▸ TASK DESCRIPTION
Transcribe the entries exactly. Start at the top, stop after the line with "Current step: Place", and omit every picture.

------------------------------------------------------------

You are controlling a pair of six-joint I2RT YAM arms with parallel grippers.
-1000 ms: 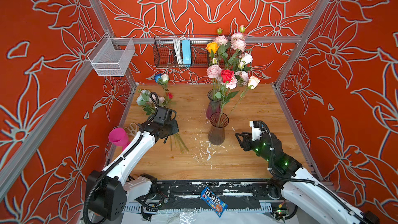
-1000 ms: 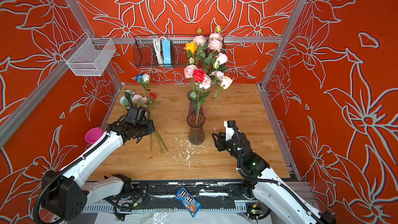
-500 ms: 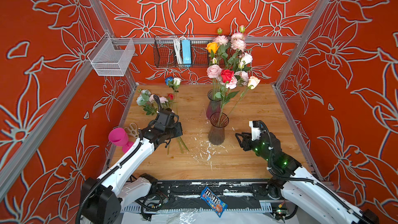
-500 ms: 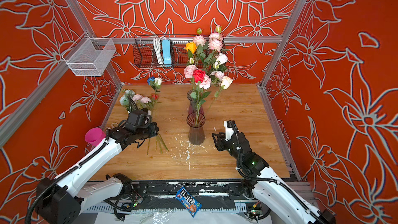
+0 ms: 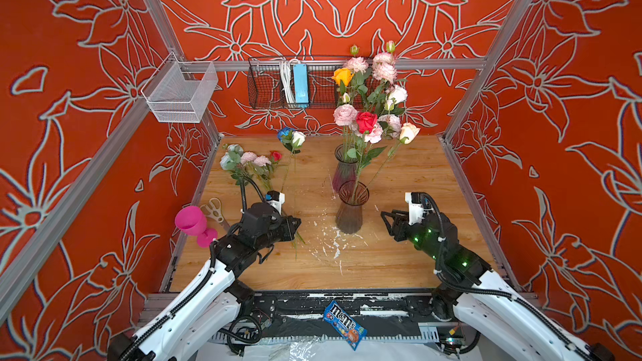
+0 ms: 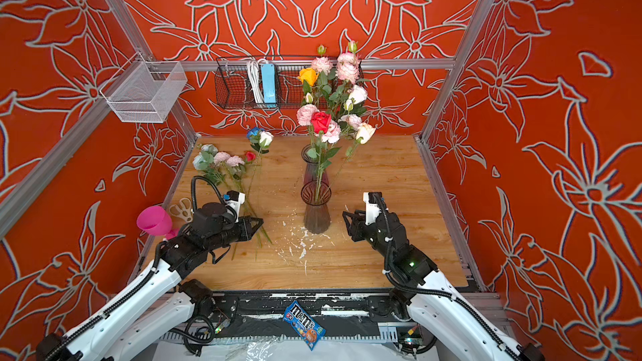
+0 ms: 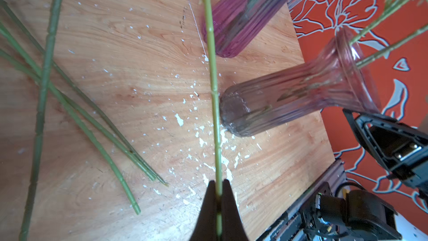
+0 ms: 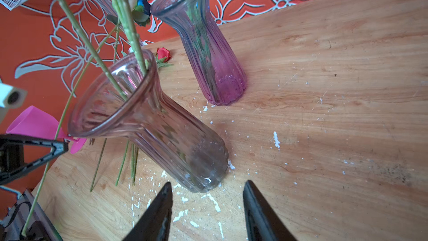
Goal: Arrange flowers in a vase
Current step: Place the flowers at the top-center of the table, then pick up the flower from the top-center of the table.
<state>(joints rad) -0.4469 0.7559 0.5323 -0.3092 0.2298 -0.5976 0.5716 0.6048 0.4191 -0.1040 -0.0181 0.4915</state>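
Rose stem [image 7: 212,66], clamped in fully closed left gripper [image 7: 217,183], runs front-to-back; nearer vase [image 5: 349,213] stands to its right, just ahead of empty, half-parted right gripper [image 5: 389,223].

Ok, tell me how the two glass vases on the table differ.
The near vase is pale, almost clear with a smoky pink tint; the far vase is a deeper purple. The near vase stands in front, and the far vase stands right behind it, toward the back wall. Both are ribbed glass with flared mouths, stand upright, and hold green flower stems.
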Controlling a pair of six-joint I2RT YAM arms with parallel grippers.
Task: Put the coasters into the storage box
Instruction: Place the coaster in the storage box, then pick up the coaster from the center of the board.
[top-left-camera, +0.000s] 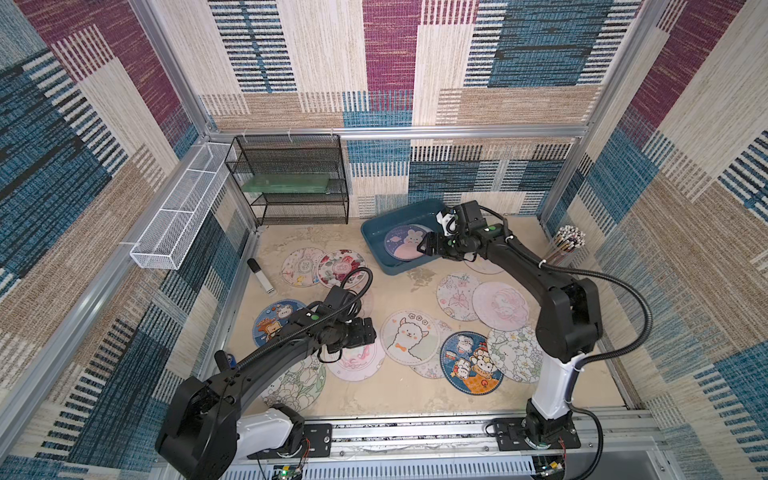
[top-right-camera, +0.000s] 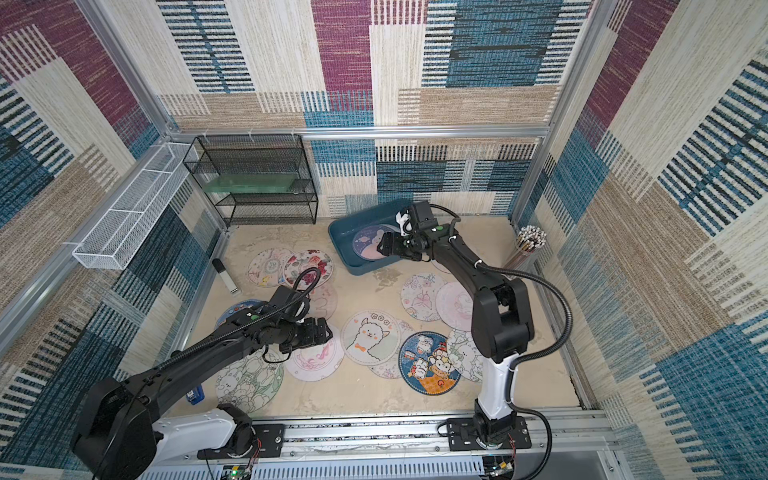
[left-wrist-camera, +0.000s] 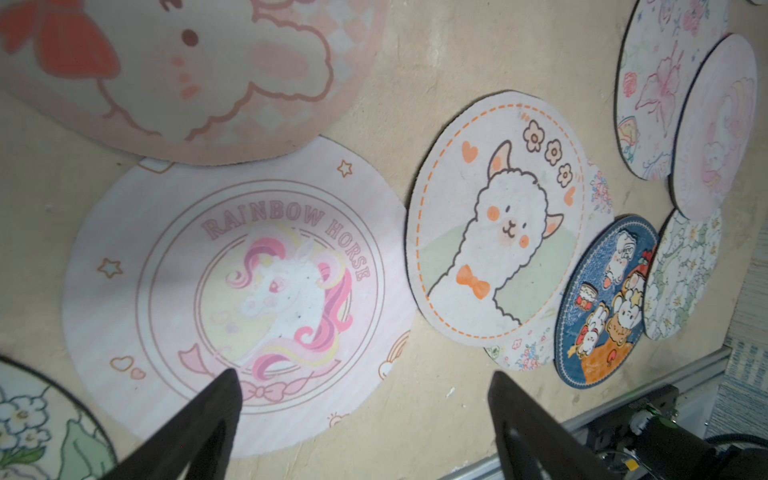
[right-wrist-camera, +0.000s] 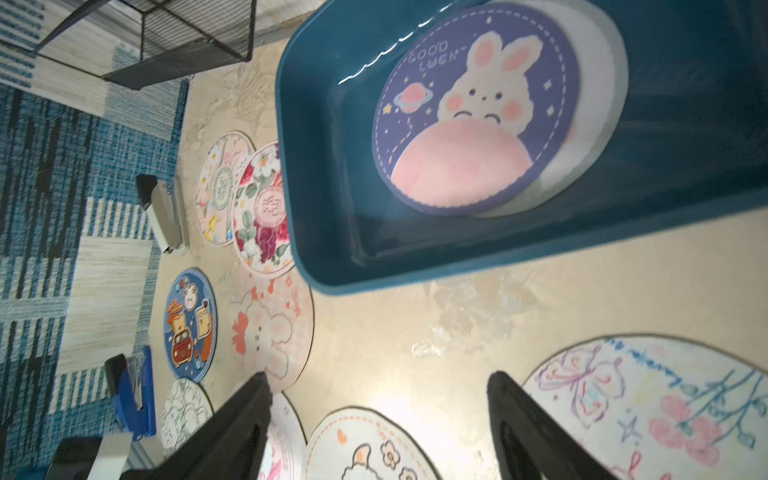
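Note:
The teal storage box (top-left-camera: 376, 239) (right-wrist-camera: 415, 266) stands at the back of the table. A purple bunny coaster (top-left-camera: 405, 243) (right-wrist-camera: 469, 116) lies inside it on top of a pale one (right-wrist-camera: 598, 104). My right gripper (top-left-camera: 424, 247) (right-wrist-camera: 379, 378) hangs open and empty over the box's near edge. Several more coasters lie scattered on the table, among them an alpaca one (top-left-camera: 409, 336) (left-wrist-camera: 498, 232). My left gripper (top-left-camera: 372, 332) (left-wrist-camera: 365, 374) hovers open and empty over the edge of a pink rainbow horse coaster (left-wrist-camera: 241, 291).
A black wire rack (top-left-camera: 291, 178) stands in the back left corner beside a white mesh basket (top-left-camera: 178, 212) on the left wall. A stapler (top-left-camera: 261, 276) and a blue stapler (right-wrist-camera: 133, 395) lie along the left edge. A pencil cup (top-left-camera: 567, 243) stands at the right.

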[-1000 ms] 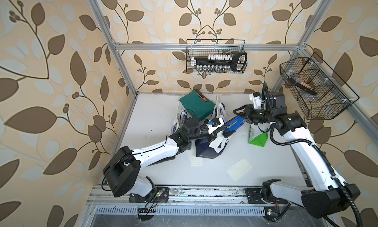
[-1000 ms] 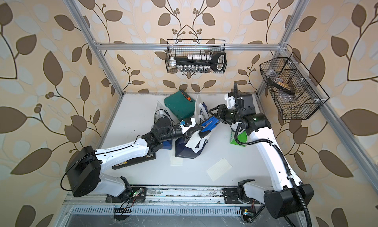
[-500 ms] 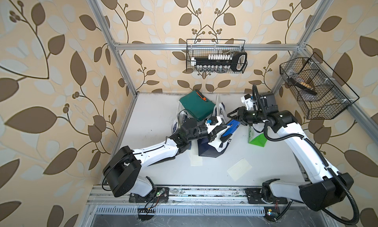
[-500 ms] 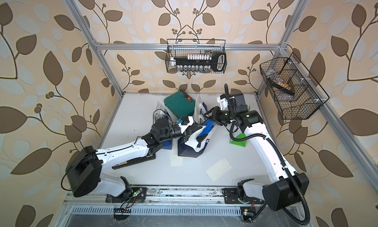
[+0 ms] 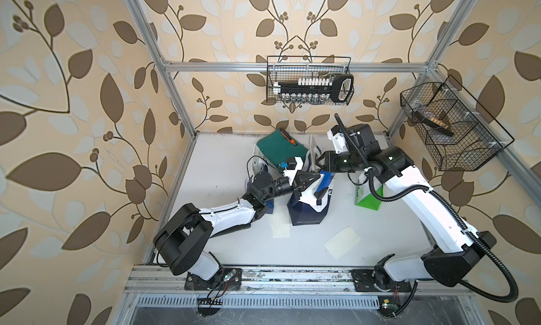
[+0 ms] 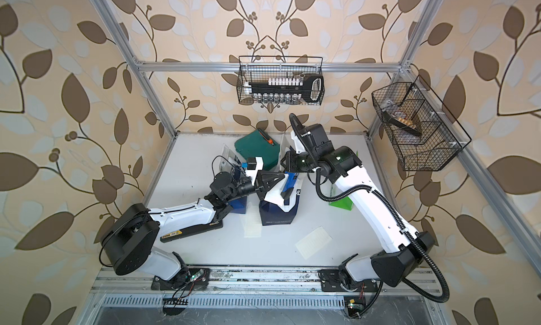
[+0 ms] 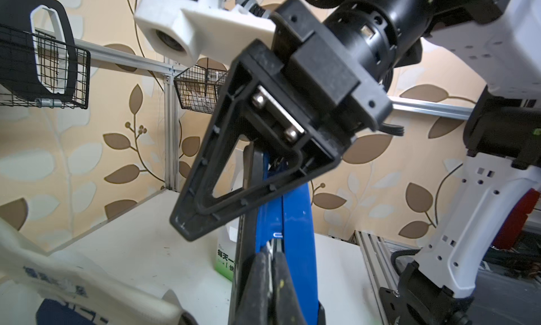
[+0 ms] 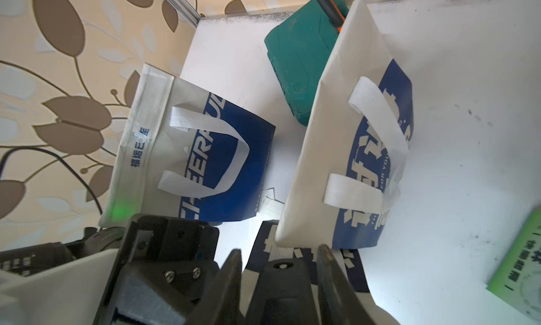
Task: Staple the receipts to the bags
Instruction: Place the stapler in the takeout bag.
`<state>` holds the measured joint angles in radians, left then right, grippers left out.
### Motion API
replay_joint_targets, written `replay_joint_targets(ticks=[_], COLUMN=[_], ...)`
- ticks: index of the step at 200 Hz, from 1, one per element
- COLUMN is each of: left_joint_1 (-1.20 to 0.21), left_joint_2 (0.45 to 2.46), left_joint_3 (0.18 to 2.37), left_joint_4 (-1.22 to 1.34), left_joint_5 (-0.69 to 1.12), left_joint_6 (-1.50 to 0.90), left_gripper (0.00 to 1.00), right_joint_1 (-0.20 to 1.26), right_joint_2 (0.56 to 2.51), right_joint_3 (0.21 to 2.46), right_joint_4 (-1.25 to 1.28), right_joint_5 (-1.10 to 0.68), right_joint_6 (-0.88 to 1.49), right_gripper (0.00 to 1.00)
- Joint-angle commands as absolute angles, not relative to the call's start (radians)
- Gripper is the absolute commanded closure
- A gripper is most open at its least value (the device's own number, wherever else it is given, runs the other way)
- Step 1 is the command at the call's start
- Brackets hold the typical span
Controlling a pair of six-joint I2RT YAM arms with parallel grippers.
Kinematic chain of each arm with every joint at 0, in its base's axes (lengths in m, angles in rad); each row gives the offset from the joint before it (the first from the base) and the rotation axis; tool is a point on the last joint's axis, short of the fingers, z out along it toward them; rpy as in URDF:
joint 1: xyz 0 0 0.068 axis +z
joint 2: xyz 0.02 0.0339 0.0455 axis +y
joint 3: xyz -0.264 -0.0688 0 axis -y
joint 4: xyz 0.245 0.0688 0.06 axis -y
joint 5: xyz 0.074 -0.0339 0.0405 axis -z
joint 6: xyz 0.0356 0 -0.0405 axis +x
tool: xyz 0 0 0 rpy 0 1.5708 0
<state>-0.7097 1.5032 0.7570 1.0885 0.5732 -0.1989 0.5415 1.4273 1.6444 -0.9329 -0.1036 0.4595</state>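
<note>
The right gripper (image 8: pixel 279 254) squeezes the blue stapler (image 7: pixel 294 215) in its jaws, holding it at the top of the middle navy bag (image 5: pixel 306 216). The left gripper (image 5: pixel 319 177) is there too, its jaws shut tight. One receipt (image 5: pixel 281 225) lies flat on the bench (image 5: pixel 222 162) just beside that bag, and another receipt (image 5: pixel 342 241) lies nearer the front edge.

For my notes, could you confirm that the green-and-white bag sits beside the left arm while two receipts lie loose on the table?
Not quite: the green-and-white bag sits beside the right arm, as both top views show; two receipts do lie loose on the table.
</note>
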Motion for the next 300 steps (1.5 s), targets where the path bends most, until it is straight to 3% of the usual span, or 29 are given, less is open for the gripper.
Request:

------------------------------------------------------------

▸ WRITTEN SOLUTION
You are controlling a pair of six-joint I2RT YAM arms with parallel grippers.
-1000 ms: 
-1000 ms: 
-500 ms: 
-500 ms: 
+0 ms: 
+0 ms: 
+0 ms: 
+0 ms: 
Goal: Arrange flowers in a vase
Current step: Place the flowers at the top-center of the table, then pick up the flower from the top-center of the table.

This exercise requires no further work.